In Talend Studio, the template files are translated to Java code. A template file contains two different types of Java code: the template code and the Java output code. The template code is included in <% %> tags. As for JSP pages, on the top part of the templates file, the required classes are imported. They can vary according to your needs.
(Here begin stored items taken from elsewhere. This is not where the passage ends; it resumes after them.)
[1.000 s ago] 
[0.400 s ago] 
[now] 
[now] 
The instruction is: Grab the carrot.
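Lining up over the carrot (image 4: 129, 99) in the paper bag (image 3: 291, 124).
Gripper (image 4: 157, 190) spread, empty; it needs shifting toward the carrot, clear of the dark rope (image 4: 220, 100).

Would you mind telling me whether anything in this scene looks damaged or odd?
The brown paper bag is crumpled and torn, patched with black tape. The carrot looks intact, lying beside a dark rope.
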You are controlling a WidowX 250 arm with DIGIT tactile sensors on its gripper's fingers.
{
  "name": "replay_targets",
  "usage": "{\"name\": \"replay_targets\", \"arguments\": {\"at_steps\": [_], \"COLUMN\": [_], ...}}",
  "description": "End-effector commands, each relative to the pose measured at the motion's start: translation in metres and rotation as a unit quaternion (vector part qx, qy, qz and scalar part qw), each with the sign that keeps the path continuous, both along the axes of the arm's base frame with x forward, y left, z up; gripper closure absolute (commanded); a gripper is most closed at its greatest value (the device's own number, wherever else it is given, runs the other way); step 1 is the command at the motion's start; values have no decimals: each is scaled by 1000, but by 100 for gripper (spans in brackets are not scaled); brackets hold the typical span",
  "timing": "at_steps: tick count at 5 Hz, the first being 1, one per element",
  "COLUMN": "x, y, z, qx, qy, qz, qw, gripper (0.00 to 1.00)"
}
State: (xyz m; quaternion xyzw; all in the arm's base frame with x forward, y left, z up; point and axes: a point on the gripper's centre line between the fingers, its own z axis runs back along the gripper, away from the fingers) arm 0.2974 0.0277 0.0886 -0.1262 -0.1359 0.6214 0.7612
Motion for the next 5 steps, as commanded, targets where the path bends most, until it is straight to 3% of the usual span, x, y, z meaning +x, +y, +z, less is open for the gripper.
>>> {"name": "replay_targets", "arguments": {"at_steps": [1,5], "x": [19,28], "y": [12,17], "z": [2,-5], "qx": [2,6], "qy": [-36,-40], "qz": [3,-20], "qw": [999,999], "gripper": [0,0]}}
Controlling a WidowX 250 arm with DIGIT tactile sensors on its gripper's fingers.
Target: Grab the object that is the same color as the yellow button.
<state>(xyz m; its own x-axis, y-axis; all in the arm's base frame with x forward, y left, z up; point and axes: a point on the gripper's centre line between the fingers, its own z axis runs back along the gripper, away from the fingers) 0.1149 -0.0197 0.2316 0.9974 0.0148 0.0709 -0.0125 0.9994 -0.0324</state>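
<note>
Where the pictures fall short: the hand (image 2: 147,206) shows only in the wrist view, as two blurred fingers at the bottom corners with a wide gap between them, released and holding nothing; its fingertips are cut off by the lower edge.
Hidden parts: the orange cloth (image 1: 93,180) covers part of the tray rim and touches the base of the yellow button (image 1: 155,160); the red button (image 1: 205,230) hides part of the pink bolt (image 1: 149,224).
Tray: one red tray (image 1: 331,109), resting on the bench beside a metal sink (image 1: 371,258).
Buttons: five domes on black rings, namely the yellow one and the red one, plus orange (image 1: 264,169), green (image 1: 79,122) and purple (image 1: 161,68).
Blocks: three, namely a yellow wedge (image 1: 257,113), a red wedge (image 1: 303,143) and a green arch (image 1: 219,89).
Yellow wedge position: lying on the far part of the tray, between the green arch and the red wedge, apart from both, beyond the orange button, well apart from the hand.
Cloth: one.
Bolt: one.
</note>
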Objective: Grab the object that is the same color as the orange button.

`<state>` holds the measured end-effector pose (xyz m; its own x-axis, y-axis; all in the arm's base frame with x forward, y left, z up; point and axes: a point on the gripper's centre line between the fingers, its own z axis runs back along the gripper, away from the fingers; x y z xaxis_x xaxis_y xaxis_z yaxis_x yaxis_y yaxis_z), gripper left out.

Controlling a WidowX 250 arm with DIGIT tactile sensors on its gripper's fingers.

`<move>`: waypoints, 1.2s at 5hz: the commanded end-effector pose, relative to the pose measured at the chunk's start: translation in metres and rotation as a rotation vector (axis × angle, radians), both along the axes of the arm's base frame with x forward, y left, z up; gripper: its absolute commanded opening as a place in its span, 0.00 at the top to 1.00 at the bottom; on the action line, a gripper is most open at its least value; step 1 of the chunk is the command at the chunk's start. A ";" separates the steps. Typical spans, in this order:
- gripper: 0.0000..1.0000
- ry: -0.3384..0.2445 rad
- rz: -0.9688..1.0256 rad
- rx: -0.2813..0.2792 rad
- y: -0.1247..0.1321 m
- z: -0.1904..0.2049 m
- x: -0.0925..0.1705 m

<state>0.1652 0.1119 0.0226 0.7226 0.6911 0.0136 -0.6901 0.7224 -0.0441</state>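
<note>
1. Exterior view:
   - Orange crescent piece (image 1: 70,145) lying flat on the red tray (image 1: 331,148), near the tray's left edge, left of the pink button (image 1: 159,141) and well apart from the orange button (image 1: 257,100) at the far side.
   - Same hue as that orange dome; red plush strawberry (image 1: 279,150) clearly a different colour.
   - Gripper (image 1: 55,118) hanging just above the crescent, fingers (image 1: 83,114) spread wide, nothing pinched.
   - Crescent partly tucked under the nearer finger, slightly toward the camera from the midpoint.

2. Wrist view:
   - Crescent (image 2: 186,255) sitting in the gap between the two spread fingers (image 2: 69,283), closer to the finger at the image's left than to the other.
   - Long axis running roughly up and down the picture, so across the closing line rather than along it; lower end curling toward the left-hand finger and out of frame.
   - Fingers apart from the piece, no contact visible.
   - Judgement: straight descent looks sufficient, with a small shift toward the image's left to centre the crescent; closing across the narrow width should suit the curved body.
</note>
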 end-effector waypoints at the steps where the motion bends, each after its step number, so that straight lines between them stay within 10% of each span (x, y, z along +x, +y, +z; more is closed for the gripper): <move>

However, there are some default ones we usually add to each javajet template file.

<%@ jet
    imports="
        org.talend.core.model.process.INode
        org.talend.core.model.process.ElementParameterParser
        org.talend.core.model.metadata.IMetadataTable
        org.talend.core.model.metadata.IMetadataColumn
        org.talend.core.model.process.IConnection
        org.talend.core.model.process.IConnectionCategory
        org.talend.designer.codegen.config.CodeGeneratorArgument
        org.talend.core.model.metadata.types.JavaTypesManager
        org.talend.core.model.metadata.types.JavaType
        java.util.List
        java.util.Map      
    "
%>

This is a particular section of the JET template: the JET imports section. You will need it in all the template files since they are compiled separately. The classes listed in the import section are Talend specific and are documented in javadoc format here: http://talendforge.org/tos-2.0.0/api/.

Below are the lines present in each javajet templates file after the JET import section.

<%
    CodeGeneratorArgument codeGenArgument = (CodeGeneratorArgument) argument;
    INode node = (INode)codeGenArgument.getArgument();
    String cid = node.getUniqueName(); 
%>

These codes are used to retrieve the values of defined properties of the component and get the unique name of the component. Each component in a Job is a Node whose interface is INode. cid is the component identifier and it is a unique name.

Logically, a component can be used many times in a Job and you cannot predict the name of the variables used in the other components or even how many times the same component will be used, how they are interconnected etc. Talend provides a safe way to make variable unique: adding the unique name of the component as a suffix to each variable declared in the template file. For example:

int nb_line_<%=cid %> = 0;

tFileInputDelimited_1 is the unique name of the tFileInputDelimited component in the Job below:

This line is translated to the Java code as below in the Job generated code:

int nb_line_tFileInputDelimited_1 = 0;

Here is a piece code of a template file:

<%
public void useShareConnection(INode node) {
    String sharedConnectionName = ElementParameterParser.getValue(node, "__SHARED_CONNECTION_NAME__");
%>
    String sharedConnectionName_<%=cid%> = <%=sharedConnectionName%>;
    conn_<%=cid%> = SharedDBConnection.getDBConnection("<%=this.getDirverClassName(node)%>",url_<%=cid%>,userName_<%=cid%> , password_<%=cid%> , sharedConnectionName_<%=cid%>);
<%
}
%>

The template code is included between <% %> tags, and the Java output code, that will really be present in the Job generated code and be executed, is not surrounded by <% %> tags. In this case, the following two lines are the Java output code:

String sharedConnectionName_<%=cid%> = <%=sharedConnectionName%>;
conn_<%=cid%> = SharedDBConnection.getDBConnection("<%=this.getDirverClassName(node)%>",url_<%=cid%>,userName_<%=cid%> , password_<%=cid%> , sharedConnectionName_<%=cid%>);

At the end of the template, we have to close the opened blocks:

<%
}
%>

The component icon

Each component must contain a picture with size 32*32, png type.

The picture is the component icon that is displayed in the Palette. The icon name should comply with the following format: yourComponentName_icon32.png.